Pero vayamos al hoy; es decir, al partido de ayer. El artificio de buscar en Rosario el calor popular perdido en Buenos Aires no debería disimular el déficit de identificación real que –más allá de sus virtudes– provoca este plantel de emigrantes. Son y no son de acá. Y para colmo, Maradona divide aguas: unos lo quieren ver ganar y otros disfrutan cada vez que pierde. Yin y Yang.
Les aviso: escribo estas líneas antes de conocer el resultado del partido contra Brasil. No importa. Si ganamos somos los mejores y si perdemos, un desastre. Los fanáticos viven la derrota de sus clubes como una ratificación; se enorgullecen de su fidelidad, siguen yendo a todos lados, consolidan su loco amor en la mala.

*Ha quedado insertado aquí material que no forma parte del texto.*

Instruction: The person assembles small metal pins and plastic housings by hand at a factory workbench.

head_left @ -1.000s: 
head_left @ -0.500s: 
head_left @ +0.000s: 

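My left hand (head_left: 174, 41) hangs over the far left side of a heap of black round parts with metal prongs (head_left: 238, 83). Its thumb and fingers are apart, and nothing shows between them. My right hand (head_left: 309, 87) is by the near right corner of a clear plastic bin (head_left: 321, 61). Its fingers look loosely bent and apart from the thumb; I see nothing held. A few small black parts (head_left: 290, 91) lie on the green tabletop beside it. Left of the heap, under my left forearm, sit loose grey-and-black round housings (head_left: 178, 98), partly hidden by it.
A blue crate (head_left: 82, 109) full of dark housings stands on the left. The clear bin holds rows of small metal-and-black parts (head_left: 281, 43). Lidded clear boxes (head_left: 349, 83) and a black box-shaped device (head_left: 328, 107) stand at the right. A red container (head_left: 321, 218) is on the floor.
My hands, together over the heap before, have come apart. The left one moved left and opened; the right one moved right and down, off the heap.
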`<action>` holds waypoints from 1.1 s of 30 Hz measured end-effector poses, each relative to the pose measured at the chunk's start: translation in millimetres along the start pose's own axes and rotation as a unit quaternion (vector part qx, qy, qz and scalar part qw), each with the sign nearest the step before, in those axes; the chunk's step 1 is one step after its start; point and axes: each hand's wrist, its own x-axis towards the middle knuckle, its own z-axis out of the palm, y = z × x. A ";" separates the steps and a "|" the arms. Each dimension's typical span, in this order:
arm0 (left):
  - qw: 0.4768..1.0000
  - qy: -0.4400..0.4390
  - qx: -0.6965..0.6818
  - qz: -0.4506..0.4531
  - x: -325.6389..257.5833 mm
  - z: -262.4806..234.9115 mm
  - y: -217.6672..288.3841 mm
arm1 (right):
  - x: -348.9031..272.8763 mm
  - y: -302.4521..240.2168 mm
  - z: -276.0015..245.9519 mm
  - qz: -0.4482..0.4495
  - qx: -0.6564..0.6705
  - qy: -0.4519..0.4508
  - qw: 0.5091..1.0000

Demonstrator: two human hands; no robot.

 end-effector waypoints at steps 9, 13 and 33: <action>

Pero con los colores nacionales, el efecto es contrario. La frustración provoca un quiebre intolerable; nos aleja de nuestro lugar en el mundo, allá arriba y a la diestra de Dios, otro compatriota. Sólo sirve ganar o morir.
Diego zapatea en la cornisa. Sabe hacerlo, es el baile que mejor juega y que más le gusta. Las pasó todas. Alzó la copa dorada en México, lloró por la final perdida en Italia, se quebró de chico cuando lo dejaron sin Mundial y ya veterano, cuando la efedrina le cortó las piernas. Maravilló al mundo con la pelota, pero sin ella no supo cómo jugar. No lo culpo: andar por el mundo siendo un mito vivo debe ser intolerable. La droga fue sólo un síntoma de la enfermedad. La adicción que la gente tiene con su figura es aún más grave que la suya con la cocaína; y la víctima de esa perversidad siempre ha sido el pobre Maradona.
“Nunca he sido más feliz”, dijo antes del partido. Quizá sea así, pero como entrenador lo he visto incómodo; agobiado, inseguro. Se ve que nunca antes vivió la experiencia de depender tanto del otro. Lidera, pero el método, la organización o la conducción estratégica jamás fueron sus mayores virtudes. Sus colaboradores ceban mate o le llevan la valija y Bilardo apoya sin meterse en nada y sueña con un retiro dorado en la AFA. Lo que venga no será un pic nic, pero hay unanimidad: Argentina irá a Sudáfrica. Lo merecemos, y además tenemos al mejor de antes y al mejor de ahora: Maradona + Messi. El Mundial nos necesita y también Brasil que quiere ganarlo con nosotros adentro.
OK, basta de Brasil, que ahora nos espera Paraguay, y en Asunción. Uf... Jugaremos en una caldera con tribunas y contra un equipo áspero, experto en complicarnos la vida; dirigido además por el Tata Martino, astuto discípulo de Bielsa. Será una durísima prueba para Maradona y sus simpáticos tipitos de PlayStation, estrellas del mundo global
Wow. ¡Otra épica batalla a todo o nada contra aquellos que conspiran contra nuestro destino de grandeza, lectores de la patria grande! Enorme motivación. Justo lo que necesita cualquier país muerto de crisis: objetivos claros que disimulen dolores, acrobáticos panquequeos y... exceso de piripipí.